— Prompt —
Return only those lines of the listing in which "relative" appears.

— Supplied material —

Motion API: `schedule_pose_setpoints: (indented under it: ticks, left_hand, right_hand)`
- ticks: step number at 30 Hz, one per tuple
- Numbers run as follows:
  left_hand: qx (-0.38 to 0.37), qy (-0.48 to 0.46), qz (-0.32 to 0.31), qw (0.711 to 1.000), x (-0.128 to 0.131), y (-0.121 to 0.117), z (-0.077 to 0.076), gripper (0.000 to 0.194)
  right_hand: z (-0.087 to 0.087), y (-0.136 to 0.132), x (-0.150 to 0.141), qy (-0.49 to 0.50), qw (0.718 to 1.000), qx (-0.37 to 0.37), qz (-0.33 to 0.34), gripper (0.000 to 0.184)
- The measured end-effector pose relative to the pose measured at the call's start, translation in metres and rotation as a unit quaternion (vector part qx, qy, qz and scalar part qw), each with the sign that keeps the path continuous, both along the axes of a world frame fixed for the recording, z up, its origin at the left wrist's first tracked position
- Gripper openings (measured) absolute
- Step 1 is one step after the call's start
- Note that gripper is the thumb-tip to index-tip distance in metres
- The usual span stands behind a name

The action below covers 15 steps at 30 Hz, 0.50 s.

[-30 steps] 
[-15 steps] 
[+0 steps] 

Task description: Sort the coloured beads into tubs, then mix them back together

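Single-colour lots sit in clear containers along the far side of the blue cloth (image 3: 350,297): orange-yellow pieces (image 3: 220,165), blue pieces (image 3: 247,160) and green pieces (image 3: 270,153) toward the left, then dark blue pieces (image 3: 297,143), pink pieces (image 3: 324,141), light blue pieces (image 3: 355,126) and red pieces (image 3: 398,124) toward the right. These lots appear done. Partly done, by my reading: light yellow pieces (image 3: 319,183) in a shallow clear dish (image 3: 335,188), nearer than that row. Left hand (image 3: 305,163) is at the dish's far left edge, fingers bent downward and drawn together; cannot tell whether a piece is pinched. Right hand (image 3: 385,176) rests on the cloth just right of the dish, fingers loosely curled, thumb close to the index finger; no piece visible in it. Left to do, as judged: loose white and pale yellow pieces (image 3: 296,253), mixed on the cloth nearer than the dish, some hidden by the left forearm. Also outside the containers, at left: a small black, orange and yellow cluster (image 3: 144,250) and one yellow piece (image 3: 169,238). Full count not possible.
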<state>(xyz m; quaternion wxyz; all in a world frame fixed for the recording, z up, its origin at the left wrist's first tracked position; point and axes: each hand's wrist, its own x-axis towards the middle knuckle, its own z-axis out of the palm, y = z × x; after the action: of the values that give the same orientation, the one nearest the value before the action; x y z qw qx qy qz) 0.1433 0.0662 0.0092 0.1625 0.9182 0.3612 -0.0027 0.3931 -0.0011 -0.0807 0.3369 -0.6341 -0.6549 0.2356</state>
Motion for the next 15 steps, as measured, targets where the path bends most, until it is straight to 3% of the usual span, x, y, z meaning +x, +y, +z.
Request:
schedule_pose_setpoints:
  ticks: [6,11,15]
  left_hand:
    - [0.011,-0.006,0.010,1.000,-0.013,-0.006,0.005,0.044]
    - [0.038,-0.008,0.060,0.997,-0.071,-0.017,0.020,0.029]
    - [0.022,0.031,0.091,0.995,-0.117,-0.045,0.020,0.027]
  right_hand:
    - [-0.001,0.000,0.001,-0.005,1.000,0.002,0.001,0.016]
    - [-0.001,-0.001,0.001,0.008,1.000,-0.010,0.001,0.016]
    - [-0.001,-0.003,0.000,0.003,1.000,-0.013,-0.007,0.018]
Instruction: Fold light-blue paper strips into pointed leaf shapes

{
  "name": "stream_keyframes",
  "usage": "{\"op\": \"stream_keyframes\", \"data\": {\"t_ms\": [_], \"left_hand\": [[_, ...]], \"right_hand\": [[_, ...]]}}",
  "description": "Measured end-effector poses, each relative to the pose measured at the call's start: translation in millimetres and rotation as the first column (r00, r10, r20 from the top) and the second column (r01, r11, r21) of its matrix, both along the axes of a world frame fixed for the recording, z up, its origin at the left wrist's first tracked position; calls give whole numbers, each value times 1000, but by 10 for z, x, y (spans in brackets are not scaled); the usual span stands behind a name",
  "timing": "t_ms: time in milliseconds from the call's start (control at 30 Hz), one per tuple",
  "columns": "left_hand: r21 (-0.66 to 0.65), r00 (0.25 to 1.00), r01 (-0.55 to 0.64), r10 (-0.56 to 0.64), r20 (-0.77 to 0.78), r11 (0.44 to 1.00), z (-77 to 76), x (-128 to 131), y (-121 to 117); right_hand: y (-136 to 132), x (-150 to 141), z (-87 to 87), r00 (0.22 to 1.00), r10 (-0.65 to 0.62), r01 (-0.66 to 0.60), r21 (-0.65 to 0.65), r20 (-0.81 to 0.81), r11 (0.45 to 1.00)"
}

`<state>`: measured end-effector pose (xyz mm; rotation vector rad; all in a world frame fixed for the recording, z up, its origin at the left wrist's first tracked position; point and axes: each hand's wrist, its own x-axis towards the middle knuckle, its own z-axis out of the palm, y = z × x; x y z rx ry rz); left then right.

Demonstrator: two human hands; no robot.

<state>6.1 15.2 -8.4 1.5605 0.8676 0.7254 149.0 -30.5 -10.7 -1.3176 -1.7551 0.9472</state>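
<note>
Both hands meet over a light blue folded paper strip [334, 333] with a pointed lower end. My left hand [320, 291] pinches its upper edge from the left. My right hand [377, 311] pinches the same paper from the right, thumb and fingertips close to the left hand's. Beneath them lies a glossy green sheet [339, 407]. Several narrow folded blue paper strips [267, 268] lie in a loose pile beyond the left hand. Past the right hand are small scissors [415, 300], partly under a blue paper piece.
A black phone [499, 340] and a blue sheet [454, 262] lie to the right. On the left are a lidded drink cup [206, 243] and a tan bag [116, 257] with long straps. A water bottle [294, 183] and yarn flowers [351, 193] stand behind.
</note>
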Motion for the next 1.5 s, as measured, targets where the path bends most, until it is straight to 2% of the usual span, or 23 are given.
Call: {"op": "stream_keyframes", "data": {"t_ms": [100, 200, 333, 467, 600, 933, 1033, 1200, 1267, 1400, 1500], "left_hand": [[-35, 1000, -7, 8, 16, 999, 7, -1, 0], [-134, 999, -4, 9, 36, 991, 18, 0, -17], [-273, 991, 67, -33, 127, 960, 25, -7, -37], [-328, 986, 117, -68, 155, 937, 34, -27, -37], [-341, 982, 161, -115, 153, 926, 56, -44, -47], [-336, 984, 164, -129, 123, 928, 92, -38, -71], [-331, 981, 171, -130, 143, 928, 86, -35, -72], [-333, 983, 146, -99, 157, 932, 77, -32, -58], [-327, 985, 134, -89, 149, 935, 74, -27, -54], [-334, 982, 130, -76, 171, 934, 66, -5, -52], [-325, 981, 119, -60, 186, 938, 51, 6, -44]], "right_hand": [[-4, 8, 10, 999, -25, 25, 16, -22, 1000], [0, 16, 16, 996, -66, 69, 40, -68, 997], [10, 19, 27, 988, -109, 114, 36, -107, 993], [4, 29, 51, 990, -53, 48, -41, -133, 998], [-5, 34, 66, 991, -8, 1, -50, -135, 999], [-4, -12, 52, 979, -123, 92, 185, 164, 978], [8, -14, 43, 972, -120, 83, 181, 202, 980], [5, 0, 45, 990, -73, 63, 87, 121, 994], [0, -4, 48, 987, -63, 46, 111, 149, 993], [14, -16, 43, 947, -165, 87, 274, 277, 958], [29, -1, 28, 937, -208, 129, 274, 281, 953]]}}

— Expected answer —
- The measured end-effector pose relative to the pose measured at the call's start, translation in metres and rotation as a unit quaternion (vector part qx, qy, qz and scalar part qw), each with the sign that keeps the path continuous, both along the axes of a world frame fixed for the recording, z up, its origin at the left wrist's first tracked position
  "description": "Measured end-effector poses, each relative to the pose measured at the call's start: translation in millimetres and rotation as the first column (r00, r10, r20 from the top) and the second column (r01, r11, r21) of its matrix, both along the axes of a world frame fixed for the recording, z up, its origin at the left wrist's first tracked position; calls give whole numbers, each value times 1000, but by 10 for z, x, y (spans in brackets are not scaled); the usual span stands behind a name",

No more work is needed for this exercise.